Ein Wort zu Randall Flagg
Flagg taucht erstmals leibhaftig in „The Stand“ auf und terrorisiert zahlreiche Welten des Multiversums. Seine Herkunft ähnelt vage der von Roland, was ihm in typischer Gothic-Manier einen Doppelgänger beschert. Sowohl Roland als auch Randall verließen ihr Zuhause in jungen Jahren, um sich Prüfungen zu stellen. Roland litt unter dem Verlust seiner Geliebten, und Randall, der damals Walter Padick hieß, lief mit dreizehn Jahren von zu Hause weg und wurde missbraucht.
Walter weigert sich, nach Hause zurückzukehren, und wird zu dem Bösewicht, der Kings Multiversum heimsucht. Dabei ist er unter zahleichen Namen bekannt: Marten Broadcloak, Walter O’Dim, Mann in Schwarz, Richard Fannin und, am berüchtigtsten, Randall Flagg. Walter verfolgt Roland schon sein ganzes Leben lang. Als Marten verführt Walter Rolands Mutter und bringt Roland mit einem Trick dazu, sie zu erschießen. In „Schwarz“ ermutigt Walter Roland, Jake Chambers in den Tod stürzen zu lassen. Text für Text arbeitet Walter gegen das Weiße, weil King ihn genau dafür braucht.

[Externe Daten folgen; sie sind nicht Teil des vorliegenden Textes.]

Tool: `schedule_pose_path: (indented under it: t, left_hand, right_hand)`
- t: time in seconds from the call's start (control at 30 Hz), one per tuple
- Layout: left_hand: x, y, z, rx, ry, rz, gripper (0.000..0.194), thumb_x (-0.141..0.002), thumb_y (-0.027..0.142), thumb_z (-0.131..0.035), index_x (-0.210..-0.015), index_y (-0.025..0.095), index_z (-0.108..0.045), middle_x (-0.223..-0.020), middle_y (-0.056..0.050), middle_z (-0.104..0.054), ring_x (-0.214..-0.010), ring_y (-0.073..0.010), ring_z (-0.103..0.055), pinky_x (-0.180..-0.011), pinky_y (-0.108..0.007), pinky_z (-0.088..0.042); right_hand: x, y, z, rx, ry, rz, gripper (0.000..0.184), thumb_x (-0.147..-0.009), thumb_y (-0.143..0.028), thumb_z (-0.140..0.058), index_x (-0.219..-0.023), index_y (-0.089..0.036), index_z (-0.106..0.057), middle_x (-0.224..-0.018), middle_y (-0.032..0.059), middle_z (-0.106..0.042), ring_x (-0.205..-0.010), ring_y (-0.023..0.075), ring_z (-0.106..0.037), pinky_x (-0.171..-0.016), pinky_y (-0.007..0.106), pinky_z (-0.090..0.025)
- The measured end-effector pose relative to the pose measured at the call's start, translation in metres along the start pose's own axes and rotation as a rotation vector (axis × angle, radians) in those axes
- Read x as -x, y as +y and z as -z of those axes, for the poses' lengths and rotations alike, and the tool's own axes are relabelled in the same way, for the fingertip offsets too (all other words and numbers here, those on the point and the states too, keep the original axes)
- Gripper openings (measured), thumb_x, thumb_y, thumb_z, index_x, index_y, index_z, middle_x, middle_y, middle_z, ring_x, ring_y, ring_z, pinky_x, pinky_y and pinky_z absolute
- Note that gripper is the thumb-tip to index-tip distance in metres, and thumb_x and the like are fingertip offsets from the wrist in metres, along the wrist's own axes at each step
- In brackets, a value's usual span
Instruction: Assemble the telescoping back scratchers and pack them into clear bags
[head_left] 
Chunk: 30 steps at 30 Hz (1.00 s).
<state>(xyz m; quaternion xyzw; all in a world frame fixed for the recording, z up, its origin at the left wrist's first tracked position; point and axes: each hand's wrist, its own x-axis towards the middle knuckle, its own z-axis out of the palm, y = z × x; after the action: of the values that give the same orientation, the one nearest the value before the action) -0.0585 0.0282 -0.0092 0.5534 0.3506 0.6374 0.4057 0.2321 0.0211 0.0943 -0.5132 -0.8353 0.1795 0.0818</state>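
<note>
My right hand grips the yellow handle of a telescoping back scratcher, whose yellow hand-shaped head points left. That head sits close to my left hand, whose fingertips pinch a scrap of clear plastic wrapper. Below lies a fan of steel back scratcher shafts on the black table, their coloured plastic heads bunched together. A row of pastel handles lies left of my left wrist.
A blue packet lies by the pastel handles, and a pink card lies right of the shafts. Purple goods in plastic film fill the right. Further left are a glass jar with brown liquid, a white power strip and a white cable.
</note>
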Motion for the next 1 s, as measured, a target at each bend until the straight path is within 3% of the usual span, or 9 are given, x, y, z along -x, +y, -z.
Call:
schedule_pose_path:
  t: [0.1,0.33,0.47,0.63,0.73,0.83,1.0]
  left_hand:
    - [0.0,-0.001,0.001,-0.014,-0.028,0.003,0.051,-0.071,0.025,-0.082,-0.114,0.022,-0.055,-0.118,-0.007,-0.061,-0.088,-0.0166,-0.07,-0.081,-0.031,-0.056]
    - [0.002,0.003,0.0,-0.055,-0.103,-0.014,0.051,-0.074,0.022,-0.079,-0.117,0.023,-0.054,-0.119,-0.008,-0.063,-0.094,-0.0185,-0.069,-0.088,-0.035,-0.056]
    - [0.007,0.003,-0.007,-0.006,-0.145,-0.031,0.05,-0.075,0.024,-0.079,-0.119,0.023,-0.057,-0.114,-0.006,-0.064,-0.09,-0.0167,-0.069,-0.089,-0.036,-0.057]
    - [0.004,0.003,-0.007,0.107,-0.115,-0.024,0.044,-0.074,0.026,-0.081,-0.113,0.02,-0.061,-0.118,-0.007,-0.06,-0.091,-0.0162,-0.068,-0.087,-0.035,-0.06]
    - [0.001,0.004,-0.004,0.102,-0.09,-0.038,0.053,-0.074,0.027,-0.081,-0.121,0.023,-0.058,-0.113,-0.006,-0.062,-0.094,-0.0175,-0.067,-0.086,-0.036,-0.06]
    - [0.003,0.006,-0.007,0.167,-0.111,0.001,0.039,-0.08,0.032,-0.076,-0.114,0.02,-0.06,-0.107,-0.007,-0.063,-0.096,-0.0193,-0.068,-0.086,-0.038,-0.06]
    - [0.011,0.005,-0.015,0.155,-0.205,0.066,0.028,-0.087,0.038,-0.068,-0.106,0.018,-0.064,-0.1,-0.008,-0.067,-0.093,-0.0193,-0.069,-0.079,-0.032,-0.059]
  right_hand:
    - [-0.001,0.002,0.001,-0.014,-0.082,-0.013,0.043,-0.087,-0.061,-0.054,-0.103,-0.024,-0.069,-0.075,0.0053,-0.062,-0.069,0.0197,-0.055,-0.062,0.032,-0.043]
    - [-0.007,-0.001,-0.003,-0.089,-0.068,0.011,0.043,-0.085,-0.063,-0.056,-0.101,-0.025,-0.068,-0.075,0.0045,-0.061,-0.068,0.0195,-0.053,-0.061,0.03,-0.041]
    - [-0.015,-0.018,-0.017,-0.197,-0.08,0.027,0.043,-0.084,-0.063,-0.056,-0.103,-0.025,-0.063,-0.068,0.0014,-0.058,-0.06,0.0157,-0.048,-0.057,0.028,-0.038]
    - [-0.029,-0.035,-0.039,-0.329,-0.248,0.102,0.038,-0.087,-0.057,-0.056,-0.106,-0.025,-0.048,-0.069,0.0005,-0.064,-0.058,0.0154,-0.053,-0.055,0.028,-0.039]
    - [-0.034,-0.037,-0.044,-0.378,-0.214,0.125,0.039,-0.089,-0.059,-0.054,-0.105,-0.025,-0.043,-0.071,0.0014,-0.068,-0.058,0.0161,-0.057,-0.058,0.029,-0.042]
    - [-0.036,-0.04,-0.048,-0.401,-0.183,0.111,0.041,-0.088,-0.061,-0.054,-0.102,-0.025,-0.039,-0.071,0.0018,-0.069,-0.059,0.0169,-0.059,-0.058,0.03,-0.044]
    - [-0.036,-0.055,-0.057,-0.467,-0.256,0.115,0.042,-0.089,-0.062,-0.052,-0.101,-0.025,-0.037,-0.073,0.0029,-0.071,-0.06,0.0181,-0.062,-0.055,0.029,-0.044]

Stilistische Bravour in Peter Straubs „Geisterstunde“
Der umfassende Datenspeicher von Goodreads wirft Peter Straubs „Geisterstunde“ auf Platz 15 der größten Horrorromane aller Zeiten aus. Es gibt nur wenige Romane des Genres, die in den 70ern geschrieben wurden und den Test der Zeit so makellos bestehen konnten. Straubs großes Können und seine subtile Überlegenheit lässt fast alle Romanciers der düsteren Thematik ziemlich alt aussehen. Gegenüber den besten Horrorgeschichten haben Romane ganz allgemein kaum eine Chance, aber die Handvoll überragende Werke, die es da draußen gibt, stehen jeder Bestenliste gut zu Gesicht. So natürlich auch dieses, obwohl es nicht mein Lieblingsbuch von Straub ist.